(Data for analysis)

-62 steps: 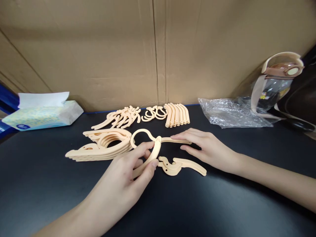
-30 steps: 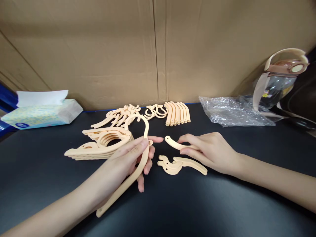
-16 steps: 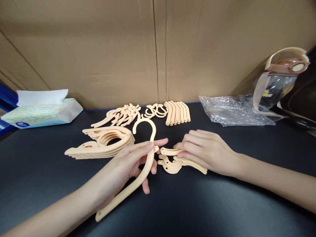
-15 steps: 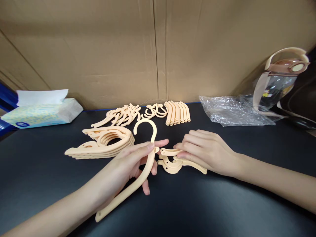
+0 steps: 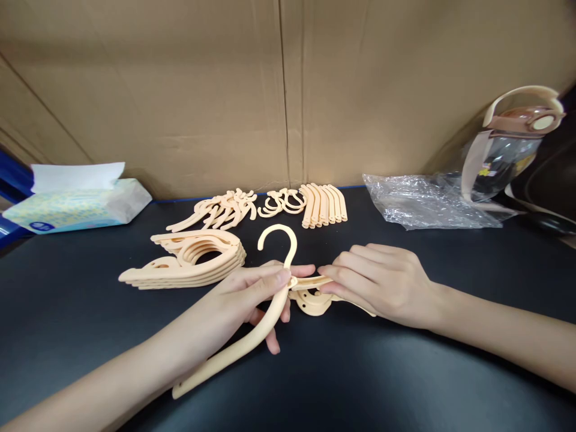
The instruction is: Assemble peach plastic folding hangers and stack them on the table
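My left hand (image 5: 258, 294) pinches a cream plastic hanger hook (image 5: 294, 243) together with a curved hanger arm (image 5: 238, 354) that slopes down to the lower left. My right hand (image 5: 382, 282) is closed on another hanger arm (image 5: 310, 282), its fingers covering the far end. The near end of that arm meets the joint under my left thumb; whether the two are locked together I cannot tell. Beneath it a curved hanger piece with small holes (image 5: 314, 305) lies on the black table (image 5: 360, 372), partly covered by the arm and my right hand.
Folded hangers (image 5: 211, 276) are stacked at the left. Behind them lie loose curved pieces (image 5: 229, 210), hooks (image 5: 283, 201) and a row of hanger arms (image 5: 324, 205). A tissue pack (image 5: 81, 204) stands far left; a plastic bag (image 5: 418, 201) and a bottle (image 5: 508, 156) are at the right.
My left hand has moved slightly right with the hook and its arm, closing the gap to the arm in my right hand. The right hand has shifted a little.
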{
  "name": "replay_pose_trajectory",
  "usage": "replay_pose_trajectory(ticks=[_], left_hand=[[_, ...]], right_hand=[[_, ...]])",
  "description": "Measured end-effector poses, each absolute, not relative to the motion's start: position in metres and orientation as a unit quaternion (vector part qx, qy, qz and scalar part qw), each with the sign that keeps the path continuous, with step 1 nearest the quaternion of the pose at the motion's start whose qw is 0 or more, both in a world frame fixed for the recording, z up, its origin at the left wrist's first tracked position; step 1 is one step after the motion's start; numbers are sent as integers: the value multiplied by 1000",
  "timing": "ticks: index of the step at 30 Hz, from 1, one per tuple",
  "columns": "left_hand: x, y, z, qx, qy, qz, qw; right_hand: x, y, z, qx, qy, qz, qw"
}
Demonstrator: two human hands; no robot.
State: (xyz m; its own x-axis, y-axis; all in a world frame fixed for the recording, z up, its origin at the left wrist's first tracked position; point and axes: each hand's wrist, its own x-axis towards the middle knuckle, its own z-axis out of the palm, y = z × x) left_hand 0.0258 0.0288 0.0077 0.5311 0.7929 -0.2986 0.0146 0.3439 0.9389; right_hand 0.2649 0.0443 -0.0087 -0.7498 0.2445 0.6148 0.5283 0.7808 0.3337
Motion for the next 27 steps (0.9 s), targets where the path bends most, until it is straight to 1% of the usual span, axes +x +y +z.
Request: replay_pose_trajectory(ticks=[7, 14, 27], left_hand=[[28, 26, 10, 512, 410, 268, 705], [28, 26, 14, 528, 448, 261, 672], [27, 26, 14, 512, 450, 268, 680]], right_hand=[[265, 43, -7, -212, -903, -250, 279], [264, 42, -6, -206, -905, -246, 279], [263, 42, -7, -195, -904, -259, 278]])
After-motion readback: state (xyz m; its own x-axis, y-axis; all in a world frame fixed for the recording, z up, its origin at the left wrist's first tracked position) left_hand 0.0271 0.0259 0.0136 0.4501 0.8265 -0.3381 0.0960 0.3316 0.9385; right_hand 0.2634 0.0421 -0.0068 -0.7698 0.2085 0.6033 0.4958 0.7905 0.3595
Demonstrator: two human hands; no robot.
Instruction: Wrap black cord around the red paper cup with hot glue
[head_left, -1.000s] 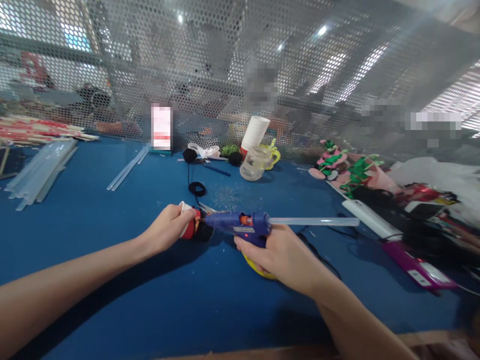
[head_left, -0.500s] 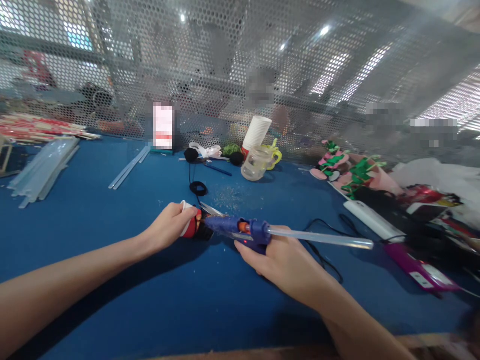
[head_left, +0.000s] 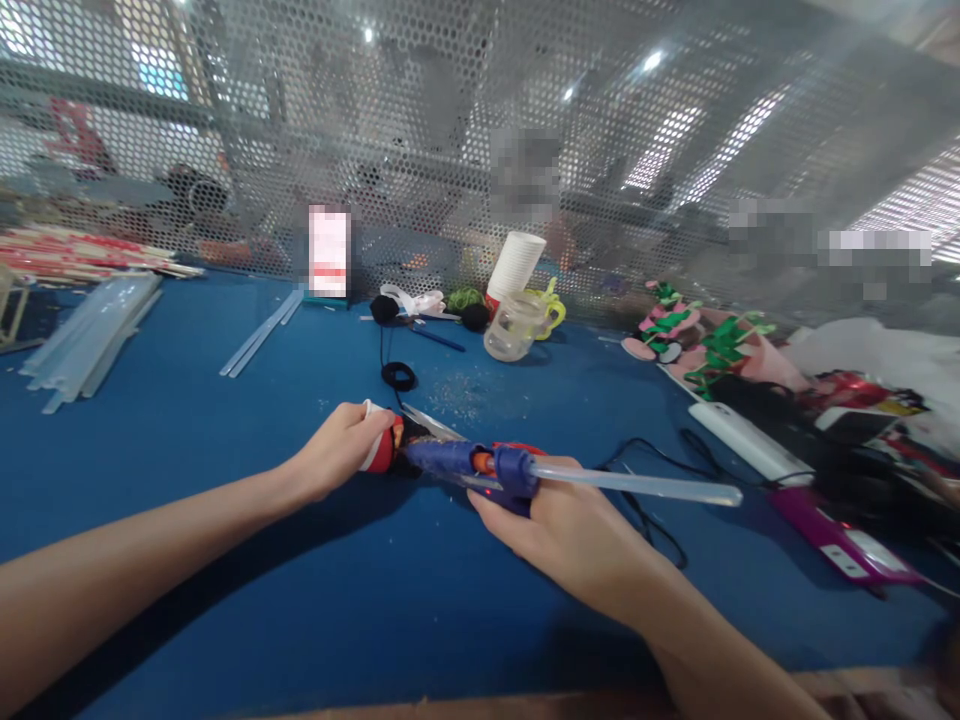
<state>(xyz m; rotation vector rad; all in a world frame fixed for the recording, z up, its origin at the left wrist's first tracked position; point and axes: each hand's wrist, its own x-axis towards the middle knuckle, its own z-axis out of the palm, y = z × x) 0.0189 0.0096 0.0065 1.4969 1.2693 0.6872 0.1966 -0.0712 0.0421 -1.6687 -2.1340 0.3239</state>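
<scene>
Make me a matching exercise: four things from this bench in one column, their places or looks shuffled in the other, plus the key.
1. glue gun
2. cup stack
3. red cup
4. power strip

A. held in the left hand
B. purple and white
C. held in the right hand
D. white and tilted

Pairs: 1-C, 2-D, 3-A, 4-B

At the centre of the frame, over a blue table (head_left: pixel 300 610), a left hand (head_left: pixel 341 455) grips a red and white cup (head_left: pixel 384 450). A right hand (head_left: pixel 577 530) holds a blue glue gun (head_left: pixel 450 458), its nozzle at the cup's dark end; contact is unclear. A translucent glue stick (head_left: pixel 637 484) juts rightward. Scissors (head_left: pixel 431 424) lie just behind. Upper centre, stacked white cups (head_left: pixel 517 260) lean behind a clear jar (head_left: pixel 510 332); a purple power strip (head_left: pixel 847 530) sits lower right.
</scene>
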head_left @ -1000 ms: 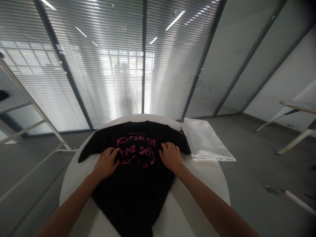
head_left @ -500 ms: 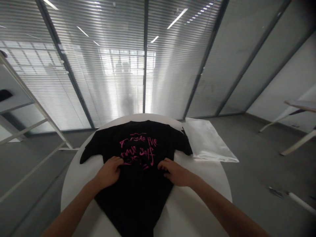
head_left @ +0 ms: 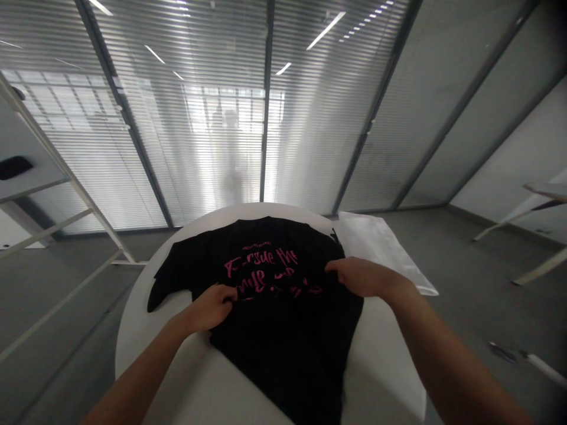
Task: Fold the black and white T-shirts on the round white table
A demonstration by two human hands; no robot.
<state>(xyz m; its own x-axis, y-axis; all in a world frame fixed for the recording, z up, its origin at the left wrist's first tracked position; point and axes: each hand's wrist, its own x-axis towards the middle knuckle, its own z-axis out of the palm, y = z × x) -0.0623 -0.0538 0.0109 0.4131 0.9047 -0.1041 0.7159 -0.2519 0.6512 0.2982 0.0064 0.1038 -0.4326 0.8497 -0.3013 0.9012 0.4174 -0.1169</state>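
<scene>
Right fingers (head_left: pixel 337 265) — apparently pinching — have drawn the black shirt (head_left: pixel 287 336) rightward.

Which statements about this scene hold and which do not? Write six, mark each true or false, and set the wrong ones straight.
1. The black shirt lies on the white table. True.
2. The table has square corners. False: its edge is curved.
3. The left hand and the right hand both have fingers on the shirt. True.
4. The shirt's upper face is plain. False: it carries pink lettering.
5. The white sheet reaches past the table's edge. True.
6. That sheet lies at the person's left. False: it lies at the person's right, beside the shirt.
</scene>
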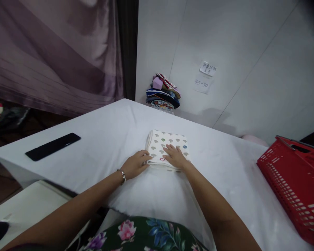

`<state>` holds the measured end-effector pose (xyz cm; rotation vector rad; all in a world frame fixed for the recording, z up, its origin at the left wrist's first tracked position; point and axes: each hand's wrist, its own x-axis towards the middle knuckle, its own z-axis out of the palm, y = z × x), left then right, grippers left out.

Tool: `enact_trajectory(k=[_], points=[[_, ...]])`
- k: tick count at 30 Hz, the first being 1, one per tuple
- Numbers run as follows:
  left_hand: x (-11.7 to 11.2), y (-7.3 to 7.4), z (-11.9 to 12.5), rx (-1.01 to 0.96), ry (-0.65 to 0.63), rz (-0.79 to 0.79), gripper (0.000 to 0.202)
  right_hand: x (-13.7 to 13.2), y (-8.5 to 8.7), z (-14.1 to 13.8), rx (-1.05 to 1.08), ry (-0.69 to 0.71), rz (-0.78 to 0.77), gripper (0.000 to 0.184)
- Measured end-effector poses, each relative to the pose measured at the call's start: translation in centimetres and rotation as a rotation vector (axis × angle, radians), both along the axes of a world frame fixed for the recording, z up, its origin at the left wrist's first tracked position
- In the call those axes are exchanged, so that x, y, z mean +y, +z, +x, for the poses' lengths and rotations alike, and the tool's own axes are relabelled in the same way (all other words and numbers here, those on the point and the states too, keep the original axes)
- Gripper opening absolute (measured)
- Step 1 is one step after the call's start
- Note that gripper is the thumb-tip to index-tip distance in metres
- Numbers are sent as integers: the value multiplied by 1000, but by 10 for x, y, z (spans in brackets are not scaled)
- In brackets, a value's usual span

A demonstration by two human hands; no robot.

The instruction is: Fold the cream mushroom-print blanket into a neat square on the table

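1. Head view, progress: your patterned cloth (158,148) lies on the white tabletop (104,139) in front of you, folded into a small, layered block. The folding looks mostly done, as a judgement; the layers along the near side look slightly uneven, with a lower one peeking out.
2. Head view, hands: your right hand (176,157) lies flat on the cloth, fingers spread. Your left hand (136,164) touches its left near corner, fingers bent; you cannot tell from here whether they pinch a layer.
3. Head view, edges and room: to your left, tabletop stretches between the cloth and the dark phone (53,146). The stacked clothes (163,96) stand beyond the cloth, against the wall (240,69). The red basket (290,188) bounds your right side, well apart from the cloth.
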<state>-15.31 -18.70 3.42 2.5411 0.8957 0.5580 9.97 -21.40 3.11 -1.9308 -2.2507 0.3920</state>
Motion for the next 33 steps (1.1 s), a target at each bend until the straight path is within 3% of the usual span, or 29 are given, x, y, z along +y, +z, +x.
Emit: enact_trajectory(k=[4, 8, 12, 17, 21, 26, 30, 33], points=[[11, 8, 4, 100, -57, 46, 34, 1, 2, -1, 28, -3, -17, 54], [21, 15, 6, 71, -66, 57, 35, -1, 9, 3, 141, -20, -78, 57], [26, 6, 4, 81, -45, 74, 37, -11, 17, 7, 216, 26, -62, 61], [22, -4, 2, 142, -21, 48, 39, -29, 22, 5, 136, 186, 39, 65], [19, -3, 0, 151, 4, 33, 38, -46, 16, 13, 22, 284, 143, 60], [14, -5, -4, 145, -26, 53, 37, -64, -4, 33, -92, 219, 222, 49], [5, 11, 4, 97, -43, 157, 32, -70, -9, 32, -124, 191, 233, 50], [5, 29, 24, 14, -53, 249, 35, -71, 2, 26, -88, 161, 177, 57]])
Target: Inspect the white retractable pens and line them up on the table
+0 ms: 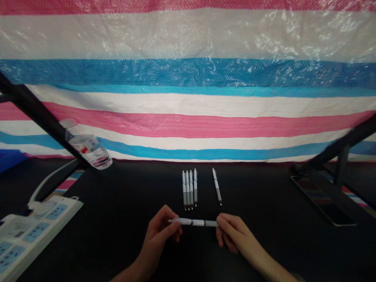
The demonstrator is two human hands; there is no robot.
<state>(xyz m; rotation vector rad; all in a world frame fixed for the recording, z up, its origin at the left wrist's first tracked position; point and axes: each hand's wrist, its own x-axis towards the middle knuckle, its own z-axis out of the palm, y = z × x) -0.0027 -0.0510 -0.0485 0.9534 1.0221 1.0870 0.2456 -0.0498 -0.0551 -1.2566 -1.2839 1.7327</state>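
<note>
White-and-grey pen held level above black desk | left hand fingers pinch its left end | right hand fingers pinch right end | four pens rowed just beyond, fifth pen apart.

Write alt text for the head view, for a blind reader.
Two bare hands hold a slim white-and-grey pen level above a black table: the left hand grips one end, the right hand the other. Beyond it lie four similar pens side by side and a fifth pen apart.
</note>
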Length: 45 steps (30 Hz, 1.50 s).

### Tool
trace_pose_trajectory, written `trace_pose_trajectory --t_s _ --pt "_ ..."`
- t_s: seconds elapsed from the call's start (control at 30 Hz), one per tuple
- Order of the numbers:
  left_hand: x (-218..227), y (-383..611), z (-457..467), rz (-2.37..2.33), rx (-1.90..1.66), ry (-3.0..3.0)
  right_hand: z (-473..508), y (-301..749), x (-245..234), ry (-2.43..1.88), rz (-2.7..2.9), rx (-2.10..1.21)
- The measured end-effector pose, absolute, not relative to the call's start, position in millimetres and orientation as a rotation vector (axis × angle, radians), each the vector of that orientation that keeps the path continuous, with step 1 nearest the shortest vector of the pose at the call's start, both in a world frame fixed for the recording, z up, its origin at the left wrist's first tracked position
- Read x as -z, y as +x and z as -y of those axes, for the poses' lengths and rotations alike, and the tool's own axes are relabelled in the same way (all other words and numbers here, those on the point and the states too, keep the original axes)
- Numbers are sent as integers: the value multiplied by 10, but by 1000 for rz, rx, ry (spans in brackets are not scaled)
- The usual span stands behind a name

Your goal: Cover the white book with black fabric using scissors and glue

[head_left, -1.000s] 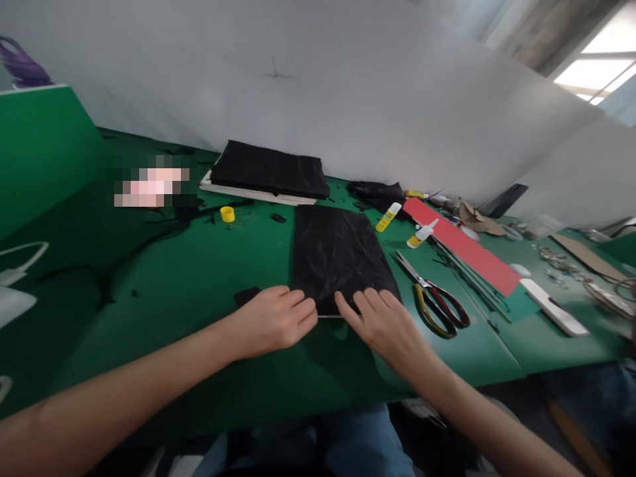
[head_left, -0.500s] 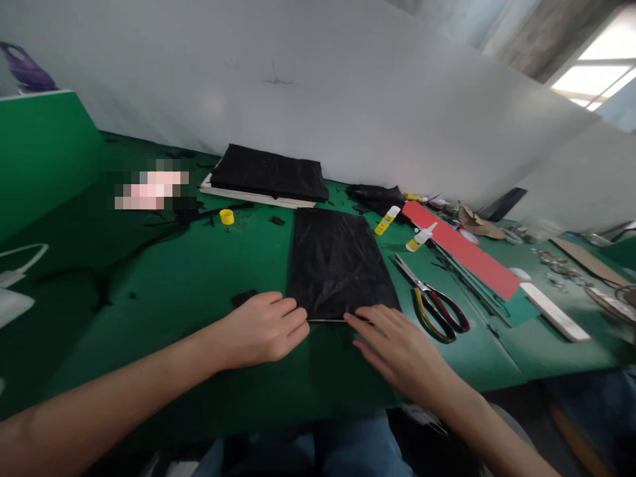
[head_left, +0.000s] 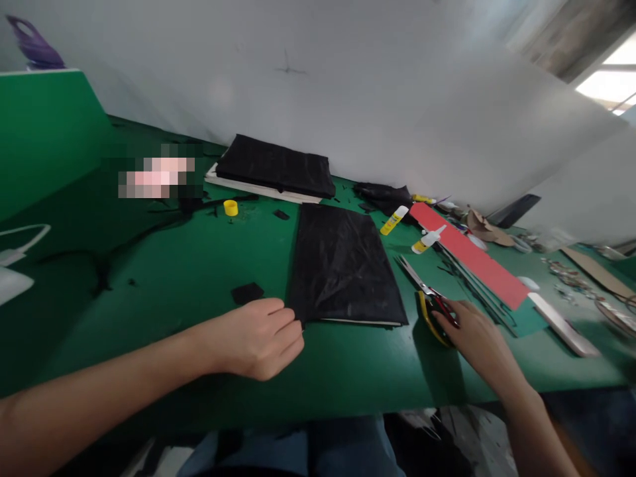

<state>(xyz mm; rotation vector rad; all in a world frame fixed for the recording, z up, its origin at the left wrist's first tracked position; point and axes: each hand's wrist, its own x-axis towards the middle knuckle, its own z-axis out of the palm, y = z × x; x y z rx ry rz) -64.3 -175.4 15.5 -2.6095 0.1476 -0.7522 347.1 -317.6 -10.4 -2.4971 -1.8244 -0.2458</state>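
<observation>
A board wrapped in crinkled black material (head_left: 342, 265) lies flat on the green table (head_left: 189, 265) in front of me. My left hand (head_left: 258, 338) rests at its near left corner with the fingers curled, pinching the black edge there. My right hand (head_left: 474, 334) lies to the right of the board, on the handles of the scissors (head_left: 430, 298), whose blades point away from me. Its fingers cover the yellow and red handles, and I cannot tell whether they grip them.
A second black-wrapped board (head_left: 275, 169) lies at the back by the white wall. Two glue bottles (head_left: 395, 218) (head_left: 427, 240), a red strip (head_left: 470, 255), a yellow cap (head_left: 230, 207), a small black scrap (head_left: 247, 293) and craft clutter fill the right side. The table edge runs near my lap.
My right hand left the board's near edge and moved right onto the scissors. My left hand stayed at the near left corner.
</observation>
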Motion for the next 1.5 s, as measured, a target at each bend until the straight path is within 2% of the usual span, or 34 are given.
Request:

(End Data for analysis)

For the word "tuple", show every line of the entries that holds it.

Response:
  "timing": "ticks: index of the step at 30 Hz, from 1, one per tuple",
- k: tick count at 30 Hz, the first being 1, one per tuple
- t_s: seconds elapsed from the call's start (control at 30 Hz), one per tuple

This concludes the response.